Friday, January 17, 2014

PSALM 116 - Payback: Giving Him What He Deserves!

What shall I render to the Lord for all His benefits to me? I will lift up the cup of salvation and call on the name of the Lord, I will pay my vows to the Lord, oh may it be in the presence of all His people. Precious in the sight of the Lord is the death of His saints. O Lord, I am Your servant. I am Your servant, the son of Your maidservant. You have loosed my bonds. I will offer to You the sacrifice of thanksgiving and call on the name of the Lord. I will pay my vows to the Lord, oh may it be in the presence of all His people, in the courts of the house of the Lord, in Your midst, O Jerusalem. Praise the Lord!  (Verses 12-19)


In love He predestined us for adoptions as sons (and daughters) through Jesus Christ...Ephesians 1


An idea formed in His great mind. Sons and daughters. Children made like Him--the Godhead. In their image (Genesis). An eternal household of precious progeny to grace His courts in never-ending joy and fellowship. Conceived in every detail--eye color, hair color, gender, race, intelligence, beauty, faults and strengths. No two alike. Ever. Like the eventual snowflakes Jesus would command into existence. DNA conceived without pencil, paper, slide rule or computer. Just there for the mere desire for its uncanny ability to describe a human's particularity. Each child of His who would ever live on the earth He'd yet to design conceived in the mind of God to become an object of His love. Designed in love as the passionate love of a man and a woman plant the seed of intimacy that becomes a child. The universe came next. A dazzling display of God's glory ablaze in the skies of His firmament to delight and guide the children of His heart. Earth. A tiny planet over which the Spirit brooded, awaiting the commands of the Word Who spoke the mountains, streams, oceans, meadows, deserts and jungles. Light and dark, animals and vegetation. All created for the first man of the Creator's dream. Adam. Eve, his helper, lover and friend. It was good. All good. And God walked with them on the tiny globe. In the cool of the day, spoke with His good creation. Loved them as His children. Hoped only to be loved in return. Reciprocally. Set in a paradise that was a replica of the heaven where He lives, how could this man and woman, made in His own image, not return in kind God's great love? But choice proved the foil, the devil in disguise. We chose to love ourselves more fully than our God. And so to prove His greater love, to draw us once more into the love with which He predestined us, God came down, the Word Who spoke us into being, made flesh to define "love."


So what shall I render to God for His great benefits? How, now that I have received my daughtership and salvation, do I love God appropriately? I am precious to Him, more precious than any created thing. God is my Father Who awaits my full arrival into His presence in much the same way, I suppose, that I anxiously await the arrivals of my children when they come home. I was always glad to see them when they awakened every morning, their faces sleepy-eyed and the hair tussled. Never got over the wonder that they were ours. Looked a little like each of us parents. Acted like us, too. My babies. Conceived in love. That my heavenly Father is that crazy about me is mind boggling, but it shouldn't be. If I am made like Him then it should be more surprising to Him that I can love like He does! My love for my kids is probably greatly inferior to His perfect love. I want to reciprocate that. To show my Father that His love for me isn't wasted. Isn't taken for granted. How do I do that? How can I ever love God as much as He loves me?

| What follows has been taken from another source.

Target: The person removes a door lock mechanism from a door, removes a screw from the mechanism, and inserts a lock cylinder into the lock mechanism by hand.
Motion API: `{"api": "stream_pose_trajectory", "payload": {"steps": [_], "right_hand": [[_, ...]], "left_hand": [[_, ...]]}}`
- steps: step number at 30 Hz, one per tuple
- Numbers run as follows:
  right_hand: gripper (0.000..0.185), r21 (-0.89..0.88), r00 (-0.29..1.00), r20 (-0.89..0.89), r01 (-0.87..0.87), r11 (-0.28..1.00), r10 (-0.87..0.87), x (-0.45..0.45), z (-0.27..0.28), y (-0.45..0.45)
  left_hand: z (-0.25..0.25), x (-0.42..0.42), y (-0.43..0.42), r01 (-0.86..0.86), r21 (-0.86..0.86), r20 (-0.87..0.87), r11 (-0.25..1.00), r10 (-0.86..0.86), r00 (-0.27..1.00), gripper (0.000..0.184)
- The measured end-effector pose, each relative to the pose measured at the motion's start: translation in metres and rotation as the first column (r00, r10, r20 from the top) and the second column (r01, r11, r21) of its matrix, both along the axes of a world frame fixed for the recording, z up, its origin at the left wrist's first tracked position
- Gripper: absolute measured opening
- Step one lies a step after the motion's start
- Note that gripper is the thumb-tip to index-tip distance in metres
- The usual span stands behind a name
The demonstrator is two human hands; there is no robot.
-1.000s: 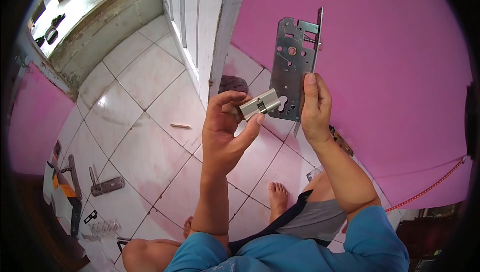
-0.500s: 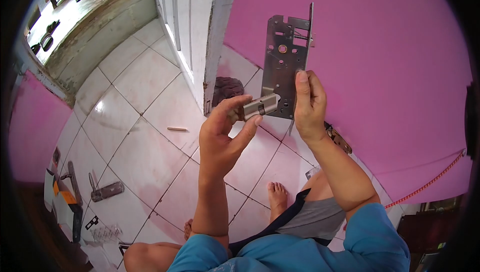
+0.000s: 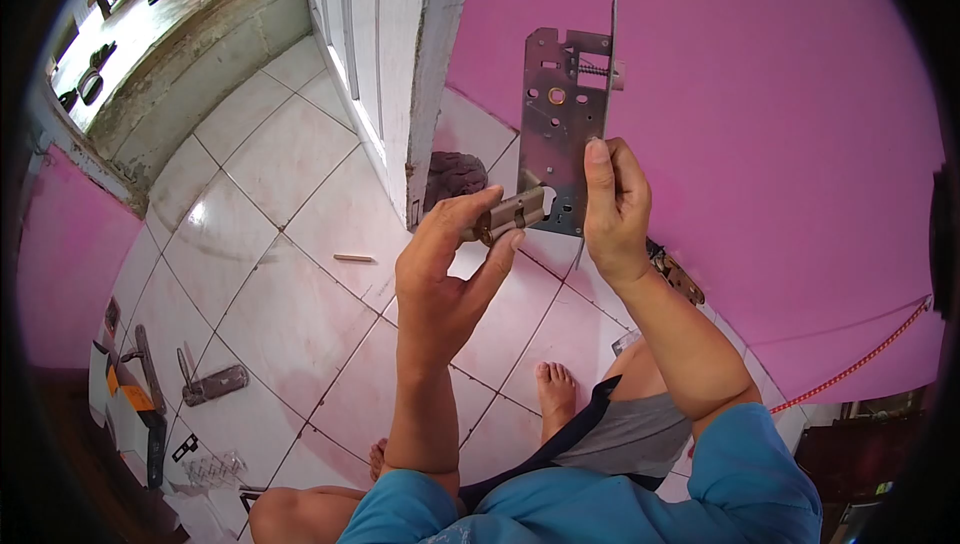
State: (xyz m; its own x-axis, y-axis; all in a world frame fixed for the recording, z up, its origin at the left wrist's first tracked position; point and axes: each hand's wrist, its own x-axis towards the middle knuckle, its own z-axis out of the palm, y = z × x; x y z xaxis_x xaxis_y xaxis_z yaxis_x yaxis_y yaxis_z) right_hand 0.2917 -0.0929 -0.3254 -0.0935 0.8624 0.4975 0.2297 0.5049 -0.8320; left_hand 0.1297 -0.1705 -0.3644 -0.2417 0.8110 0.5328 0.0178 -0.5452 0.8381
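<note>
Upright in front of the pink wall is a metal mortise lock case (image 3: 548, 139), its faceplate edge on the right and a spring showing near the top. My right hand (image 3: 617, 209) grips its lower right edge, thumb on the near face. Between the thumb and fingers of my left hand (image 3: 445, 269) is a lock cylinder (image 3: 517, 212), tilted up to the right. The cylinder's far end is beside the keyhole-shaped opening low in the case; whether the two touch I cannot tell.
A white door (image 3: 395, 74) stands ajar ahead, with a dark cloth (image 3: 455, 179) behind its edge. Left on the tiled floor lie a door handle plate (image 3: 215, 385), another handle (image 3: 150, 374) and a pencil-like stick (image 3: 353, 259). Another lock body (image 3: 678, 274) lies by the wall (image 3: 800, 144).
The lock case has shifted slightly left and turned a little, showing more of its latch side. The cylinder has rolled slightly in my left hand and moved a touch left.
</note>
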Motion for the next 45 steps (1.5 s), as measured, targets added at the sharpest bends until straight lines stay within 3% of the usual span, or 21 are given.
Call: {"api": "stream_pose_trajectory", "payload": {"steps": [18,20,23,26,41,45], "right_hand": [[0.031,0.046,0.998,0.049,0.028,0.999,-0.030,-0.006,0.001,-0.001],[0.031,0.058,0.998,0.051,0.028,0.998,-0.031,-0.007,0.001,-0.001],[0.031,0.073,0.998,0.052,0.029,0.997,-0.033,-0.007,0.002,-0.001],[0.031,0.088,0.998,0.045,0.027,0.996,-0.031,-0.008,0.001,0.000],[0.033,0.041,0.999,0.025,0.023,0.999,-0.024,-0.007,0.002,0.000],[0.035,0.008,1.000,-0.017,0.017,1.000,-0.017,-0.007,0.002,0.000]], "left_hand": [[-0.004,0.006,0.005,-0.017,0.022,-0.005,1.000,0.017,1.000,0.046],[-0.002,0.011,0.002,-0.011,-0.040,0.142,0.999,0.017,0.990,0.046],[-0.004,0.012,0.001,0.016,-0.027,0.196,0.999,-0.011,0.981,0.044],[-0.003,0.011,-0.001,0.022,-0.053,0.112,0.998,-0.016,0.994,0.042],[0.001,-0.004,0.001,-0.104,-0.020,0.184,0.994,0.106,0.977,0.047],[-0.008,-0.011,0.002,-0.008,-0.003,0.213,1.000,0.008,0.977,0.045]]}}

I have a daily prayer. It goes like this. "Help me to love You without fear." There is no fear in love, but perfect love casts out fear. For fear has to do with punishment, and whoever fears has not been perfected in love. We love because He first loved us (1 John 4). What I want my heart to know is that I don't have to be afraid of my Father. That if I love Him with abandon, He'll send me to the remotest parts of the earth to struggle in a far-off mission field. Or that He'll then cast on me a dread disease. I've heard so often from people that I shouldn't pray for faith because then God will make my life a living hell so that I'll need just that--faith. To love me without conditions cost my God His Son. So, it might cost me something to reciprocate. To say my life is His to do with whatever He wants. But if I've been loved since before the foundations of the world by a Father Who created me for His pleasure, what do I really have to fear? I am, for a very short time considering never-ending eternity, a soul here in a body. Readying myself to go home to a Father Who is patiently awaiting my arrival. Pleasing Him, loving Him as perfectly as I can right now, sharing the joys of relationship with Him with every person with whom I come into contact, is my joy. Raving about how wonderful my Father is. Learning more and more to trust His good will, even in the most trying of times. I wish I knew how to lavish God with the love He deserves. Someday in His courts, in the midst of all of His people, I will pay my vows. Bow in His presence, dance before His throne and shout forever how I love Him. Today, may God perfect in me a love that makes Him smile.